Return only what lies between the first line of the entries and the line containing "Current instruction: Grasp", both lines included.

**Given data:**
————————

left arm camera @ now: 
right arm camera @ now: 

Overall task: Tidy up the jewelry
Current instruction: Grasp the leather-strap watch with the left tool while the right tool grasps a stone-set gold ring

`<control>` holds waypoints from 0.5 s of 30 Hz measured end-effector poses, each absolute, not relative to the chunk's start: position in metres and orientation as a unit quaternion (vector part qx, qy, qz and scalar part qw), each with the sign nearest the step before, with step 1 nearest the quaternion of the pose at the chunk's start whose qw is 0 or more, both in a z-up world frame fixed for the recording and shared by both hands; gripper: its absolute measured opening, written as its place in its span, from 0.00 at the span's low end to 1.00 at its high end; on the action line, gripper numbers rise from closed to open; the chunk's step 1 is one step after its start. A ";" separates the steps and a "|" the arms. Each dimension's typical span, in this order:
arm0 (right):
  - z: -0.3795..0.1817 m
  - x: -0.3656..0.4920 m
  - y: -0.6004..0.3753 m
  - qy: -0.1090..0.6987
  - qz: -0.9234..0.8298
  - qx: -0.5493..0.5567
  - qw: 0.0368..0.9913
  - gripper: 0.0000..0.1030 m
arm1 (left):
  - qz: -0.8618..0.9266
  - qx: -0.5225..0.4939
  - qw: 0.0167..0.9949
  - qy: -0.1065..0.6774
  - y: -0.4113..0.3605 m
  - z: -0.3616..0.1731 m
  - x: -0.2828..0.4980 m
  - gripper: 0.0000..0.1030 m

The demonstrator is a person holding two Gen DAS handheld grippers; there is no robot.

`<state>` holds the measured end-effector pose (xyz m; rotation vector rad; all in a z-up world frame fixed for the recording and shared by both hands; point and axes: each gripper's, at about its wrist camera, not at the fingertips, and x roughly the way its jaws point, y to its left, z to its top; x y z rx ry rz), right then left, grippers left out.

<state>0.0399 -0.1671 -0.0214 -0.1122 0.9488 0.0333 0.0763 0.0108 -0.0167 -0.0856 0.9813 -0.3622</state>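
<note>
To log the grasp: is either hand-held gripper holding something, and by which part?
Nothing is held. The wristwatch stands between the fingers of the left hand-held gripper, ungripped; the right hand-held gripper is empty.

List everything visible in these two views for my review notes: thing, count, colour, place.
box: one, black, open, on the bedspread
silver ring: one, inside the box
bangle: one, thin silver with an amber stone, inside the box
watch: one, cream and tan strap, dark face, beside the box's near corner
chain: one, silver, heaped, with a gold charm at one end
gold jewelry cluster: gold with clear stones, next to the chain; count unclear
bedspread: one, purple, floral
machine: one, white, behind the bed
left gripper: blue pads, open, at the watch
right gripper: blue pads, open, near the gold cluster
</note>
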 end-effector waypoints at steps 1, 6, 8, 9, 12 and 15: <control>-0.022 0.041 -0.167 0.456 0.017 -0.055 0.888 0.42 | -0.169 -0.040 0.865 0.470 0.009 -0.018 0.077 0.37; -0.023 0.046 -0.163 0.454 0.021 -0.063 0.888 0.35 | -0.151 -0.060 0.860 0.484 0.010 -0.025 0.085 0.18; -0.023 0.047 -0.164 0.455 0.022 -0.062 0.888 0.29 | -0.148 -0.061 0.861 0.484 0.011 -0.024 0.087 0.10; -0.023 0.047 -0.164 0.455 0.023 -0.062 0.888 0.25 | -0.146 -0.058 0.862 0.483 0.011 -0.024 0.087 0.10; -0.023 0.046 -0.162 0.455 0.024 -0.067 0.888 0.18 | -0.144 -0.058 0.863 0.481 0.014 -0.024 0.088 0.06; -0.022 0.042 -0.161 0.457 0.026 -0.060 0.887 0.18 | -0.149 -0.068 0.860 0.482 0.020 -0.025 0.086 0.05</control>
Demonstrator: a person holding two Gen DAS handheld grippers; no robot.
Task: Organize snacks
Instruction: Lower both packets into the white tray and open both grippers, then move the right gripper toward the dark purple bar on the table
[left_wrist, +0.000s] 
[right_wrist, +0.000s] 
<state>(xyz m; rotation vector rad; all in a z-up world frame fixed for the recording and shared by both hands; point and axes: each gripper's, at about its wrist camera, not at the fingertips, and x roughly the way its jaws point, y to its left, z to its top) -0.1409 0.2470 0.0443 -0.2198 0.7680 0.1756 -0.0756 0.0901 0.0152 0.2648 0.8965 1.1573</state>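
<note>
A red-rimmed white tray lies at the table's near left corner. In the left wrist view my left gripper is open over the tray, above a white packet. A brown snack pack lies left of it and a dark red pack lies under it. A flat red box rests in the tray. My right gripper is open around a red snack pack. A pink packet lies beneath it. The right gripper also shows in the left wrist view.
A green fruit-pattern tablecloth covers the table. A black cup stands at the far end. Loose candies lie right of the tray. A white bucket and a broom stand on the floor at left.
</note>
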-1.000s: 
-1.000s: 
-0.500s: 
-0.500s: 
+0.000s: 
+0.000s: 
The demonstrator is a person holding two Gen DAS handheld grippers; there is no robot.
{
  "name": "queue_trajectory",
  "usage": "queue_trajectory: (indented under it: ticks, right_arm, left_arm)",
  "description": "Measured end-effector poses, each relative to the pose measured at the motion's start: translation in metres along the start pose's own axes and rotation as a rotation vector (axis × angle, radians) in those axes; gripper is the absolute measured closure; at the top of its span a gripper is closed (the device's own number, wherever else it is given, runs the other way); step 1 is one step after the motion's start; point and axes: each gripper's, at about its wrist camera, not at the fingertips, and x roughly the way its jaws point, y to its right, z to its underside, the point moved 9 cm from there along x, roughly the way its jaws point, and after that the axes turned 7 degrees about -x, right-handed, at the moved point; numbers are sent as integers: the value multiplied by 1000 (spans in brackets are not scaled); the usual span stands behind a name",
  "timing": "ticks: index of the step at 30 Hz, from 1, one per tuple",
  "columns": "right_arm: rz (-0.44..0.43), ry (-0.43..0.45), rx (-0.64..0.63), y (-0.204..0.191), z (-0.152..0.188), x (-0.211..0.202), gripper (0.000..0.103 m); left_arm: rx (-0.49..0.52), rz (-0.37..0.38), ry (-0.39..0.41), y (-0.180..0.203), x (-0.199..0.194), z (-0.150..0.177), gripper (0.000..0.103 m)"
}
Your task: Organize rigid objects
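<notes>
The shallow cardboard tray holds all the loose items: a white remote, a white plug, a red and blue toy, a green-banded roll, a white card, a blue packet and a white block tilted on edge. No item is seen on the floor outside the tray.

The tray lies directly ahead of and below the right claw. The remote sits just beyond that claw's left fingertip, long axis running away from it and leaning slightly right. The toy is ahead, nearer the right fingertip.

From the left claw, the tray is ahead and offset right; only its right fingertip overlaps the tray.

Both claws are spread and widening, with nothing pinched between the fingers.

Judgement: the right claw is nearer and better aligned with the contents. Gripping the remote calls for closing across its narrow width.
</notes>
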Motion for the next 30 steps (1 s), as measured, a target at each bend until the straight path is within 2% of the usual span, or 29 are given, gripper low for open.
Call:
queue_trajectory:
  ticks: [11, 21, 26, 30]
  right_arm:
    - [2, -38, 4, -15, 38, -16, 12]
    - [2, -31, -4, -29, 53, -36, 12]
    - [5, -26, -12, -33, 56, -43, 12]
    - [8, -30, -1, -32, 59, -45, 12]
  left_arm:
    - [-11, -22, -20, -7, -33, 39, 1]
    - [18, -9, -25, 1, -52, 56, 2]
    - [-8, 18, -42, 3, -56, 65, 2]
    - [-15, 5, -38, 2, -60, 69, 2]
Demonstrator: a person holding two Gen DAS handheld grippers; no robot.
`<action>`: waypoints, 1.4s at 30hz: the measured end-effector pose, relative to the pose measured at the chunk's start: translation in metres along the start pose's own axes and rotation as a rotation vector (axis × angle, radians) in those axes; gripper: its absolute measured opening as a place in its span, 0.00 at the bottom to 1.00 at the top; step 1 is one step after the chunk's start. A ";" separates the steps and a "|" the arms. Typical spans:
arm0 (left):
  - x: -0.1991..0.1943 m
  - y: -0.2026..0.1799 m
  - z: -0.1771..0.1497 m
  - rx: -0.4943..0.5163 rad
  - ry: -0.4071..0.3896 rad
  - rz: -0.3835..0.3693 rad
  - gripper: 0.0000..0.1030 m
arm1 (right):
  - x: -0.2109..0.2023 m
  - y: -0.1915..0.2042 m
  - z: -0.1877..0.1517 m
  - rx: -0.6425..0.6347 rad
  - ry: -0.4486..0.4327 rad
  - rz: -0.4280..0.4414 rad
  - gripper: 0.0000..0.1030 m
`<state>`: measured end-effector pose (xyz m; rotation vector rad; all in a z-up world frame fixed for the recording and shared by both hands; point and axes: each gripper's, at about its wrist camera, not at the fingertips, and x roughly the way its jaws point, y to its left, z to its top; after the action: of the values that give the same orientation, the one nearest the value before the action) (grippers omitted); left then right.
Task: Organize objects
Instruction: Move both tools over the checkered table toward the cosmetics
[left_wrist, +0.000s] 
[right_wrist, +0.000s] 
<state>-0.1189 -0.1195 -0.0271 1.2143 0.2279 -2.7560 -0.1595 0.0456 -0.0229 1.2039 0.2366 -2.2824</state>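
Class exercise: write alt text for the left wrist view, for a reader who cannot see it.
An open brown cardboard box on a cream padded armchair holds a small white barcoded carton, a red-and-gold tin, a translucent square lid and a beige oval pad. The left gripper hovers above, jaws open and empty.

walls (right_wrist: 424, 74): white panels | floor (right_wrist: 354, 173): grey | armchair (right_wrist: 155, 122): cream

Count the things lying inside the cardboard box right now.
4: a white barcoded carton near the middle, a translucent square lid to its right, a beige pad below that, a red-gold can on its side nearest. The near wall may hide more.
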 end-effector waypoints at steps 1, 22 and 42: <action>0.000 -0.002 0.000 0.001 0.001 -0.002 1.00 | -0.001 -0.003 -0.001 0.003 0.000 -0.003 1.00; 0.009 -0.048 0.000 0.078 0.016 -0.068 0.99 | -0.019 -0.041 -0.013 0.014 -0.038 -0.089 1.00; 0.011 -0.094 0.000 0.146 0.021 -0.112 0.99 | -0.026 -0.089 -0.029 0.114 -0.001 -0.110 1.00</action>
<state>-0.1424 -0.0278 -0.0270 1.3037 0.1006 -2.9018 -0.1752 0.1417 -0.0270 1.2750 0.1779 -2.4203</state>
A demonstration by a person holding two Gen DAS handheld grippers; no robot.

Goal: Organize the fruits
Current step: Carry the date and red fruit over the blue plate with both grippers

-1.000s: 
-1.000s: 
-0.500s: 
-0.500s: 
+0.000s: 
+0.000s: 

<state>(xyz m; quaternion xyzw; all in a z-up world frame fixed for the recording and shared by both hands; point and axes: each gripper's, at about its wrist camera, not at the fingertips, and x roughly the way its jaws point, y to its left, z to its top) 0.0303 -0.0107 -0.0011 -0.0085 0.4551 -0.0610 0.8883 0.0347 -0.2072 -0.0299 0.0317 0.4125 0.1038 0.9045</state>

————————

**Response for this exercise:**
left arm camera @ now: 
right arm camera @ now: 

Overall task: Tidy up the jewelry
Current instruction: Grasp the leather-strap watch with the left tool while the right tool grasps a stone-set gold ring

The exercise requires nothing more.